If (i) the CSV file has a header line, i.e., a first line that should not be interpreted as a tuple to be scanned; and (ii) (header = true) set, then the column names in the first line provide the names of the columns. The data types are always automatically inferred from the CSV file (except of course if LOAD WITH HEADERS (...) FROM is used, in which case the data types provided inside the (...) are used as described above).

Suppose user.csv is a CSV file with the following contents:

name,age
Adam,30
Karissa,40
Zhang,50

Then if you run the following query, Kùzu will infer the column names name and age from the first line of the CSV:

LOAD FROM "user.csv" (header = true) RETURN *;
┌─────────┬───────┐
nameage
STRINGINT64
├─────────┼───────┤
Adam30
Karissa40
Zhang50
└─────────┴───────┘

If (header = false), then the names of the columns will be column0, column1, …, column(k-1), where k is the number of columns in the CSV file. Suppose user.csv has instead the following contents:

Adam,30
Karissa,40
Zhang,50
LOAD FROM "user.csv" (header = false) RETURN *;
┌─────────┬─────────┐
column0column1
STRINGSTRING
├─────────┼─────────┤
nameage
Adam30
Karissa40
Zhang50
└─────────┴─────────┘

Parquet

Since Parquet files contain schema information in their metadata, Kùzu will always use the available schema information when loading from Parquet files (except again if LOAD WITH HEADERS (...) FROM is used).
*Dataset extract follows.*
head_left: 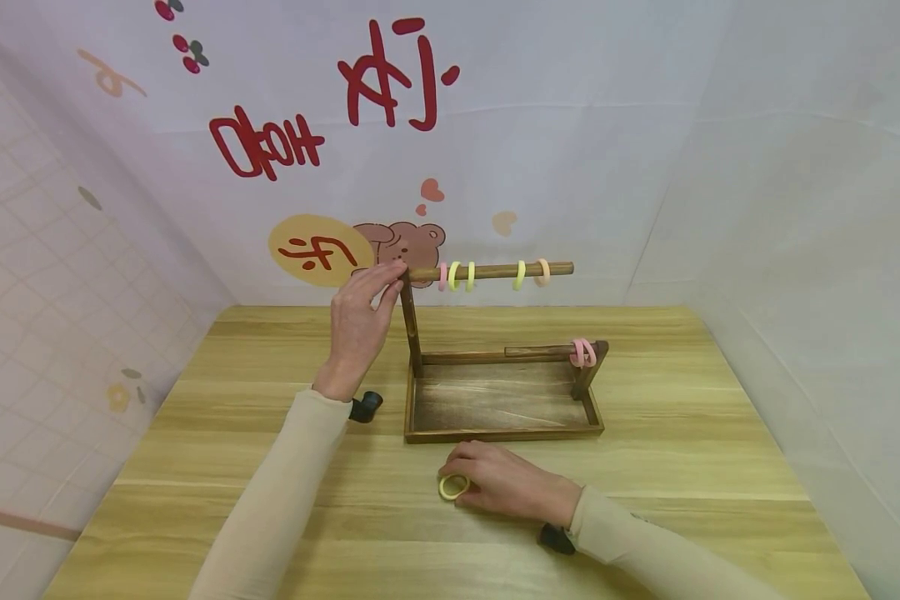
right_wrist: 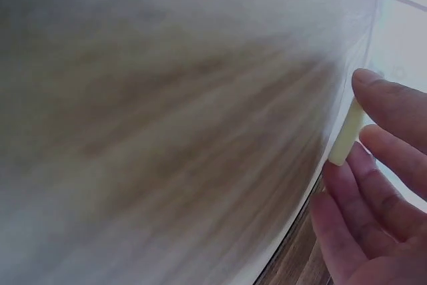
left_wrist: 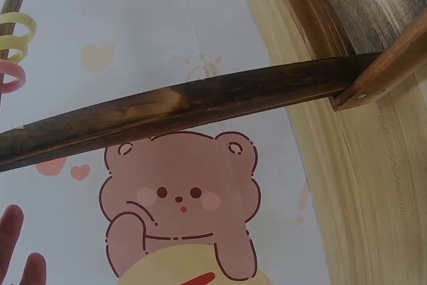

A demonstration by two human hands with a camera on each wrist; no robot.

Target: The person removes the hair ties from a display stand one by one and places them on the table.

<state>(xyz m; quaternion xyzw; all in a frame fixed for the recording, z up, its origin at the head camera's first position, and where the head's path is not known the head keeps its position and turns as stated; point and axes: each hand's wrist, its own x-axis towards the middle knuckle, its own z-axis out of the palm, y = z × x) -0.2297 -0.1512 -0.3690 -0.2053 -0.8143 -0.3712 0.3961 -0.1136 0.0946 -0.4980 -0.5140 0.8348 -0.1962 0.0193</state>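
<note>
A dark wooden stand with a tray base carries two bars on posts. At the top of its left post, my left hand pinches the corner between fingertips and thumb; the left wrist view shows only two fingertips at the lower left, their grip out of frame. In front of the tray, low over the table, my right hand holds a pale yellow ring between thumb and fingers. That ring appears edge-on in the right wrist view. Several pink, yellow and orange rings hang spaced along the upper bar.
Pink rings hang on the lower bar close to the right post. The light wood table reaches back to a white printed cloth. Dark wrist-camera pieces sit by each wrist.
</note>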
Suppose we have a Parquet file user.parquet with two columns f0 and f1 and the same content as in the user.csv file above. Then the query below will scan the Parquet file and output the following:

LOAD FROM "user.parquet" RETURN *;
┌─────────┬───────┐
f0f1
STRINGINT64
├─────────┼───────┤
Adam30
Karissa40
Zhang50
└─────────┴───────┘

Pandas

Kùzu allows zero-copy access to Pandas DataFrames. The variable names and data types of scanned columns within a Pandas DataFrame will be inferred from the schema information of the data frame. Here is an example:

main.py
import kuzu
import pandas as pd
db = kuzu.Database("persons")
conn = kuzu.Connection(db)
df = pd.DataFrame({
"name": ["Adam", "Karissa", "Zhang"],
"age": [30, 40, 50]
})
result = conn.execute("LOAD FROM df RETURN *;")
print(result.get_as_df())
name age
0 Adam 30
1 Karissa 40
2 Zhang 50

Here name and age have string and integer types in the define Pandas Dataframe, and so the output table contains two columns with the same names and data types.

Polars

Kùzu can also scan Polars DataFrames via the underlying PyArrow layer. The rules for determining the variable names and data types is identical to scanning Pandas data frames. Here is an example:

import kuzu
import polars as pl
db = kuzu.Database("tmp")
conn = kuzu.Connection(db)
df = pl.DataFrame({
"name": ["Adam", "Karissa", "Zhang"],
"age": [30, 40, 50]
})
res = conn.execute("LOAD FROM df RETURN *")
print(res.get_as_pl())
shape: (3, 2)
┌─────────┬─────┐
│ name ┆ age │
│ --- ┆ --- │
│ str ┆ i64 │
╞═════════╪═════╡
│ Adam ┆ 30 │
│ Karissa ┆ 40 │
│ Zhang ┆ 50 │
└─────────┴─────┘

Arrow tables

You can scan an existing PyArrow table as follows:

import kuzu
import pyarrow as pa
db = kuzu.Database("tmp")
conn = kuzu.Connection(db)
pa_table = pa.table({
"name": ["Adam", "Karissa", "Zhang"],
"age": [30, 40, 50]
})
print(pa_table)
res = conn.execute("LOAD FROM pa_table RETURN *")
print(res.get_as_arrow())
pyarrow.Table
name: string
age: int64
----
name: [["Adam","Karissa","Zhang"]]
age: [[30,40,50]]

JSON

Kùzu can scan JSON files using LOAD FROM, but only upon installation of the JSON extension. See the documentation on the JSON extension for details.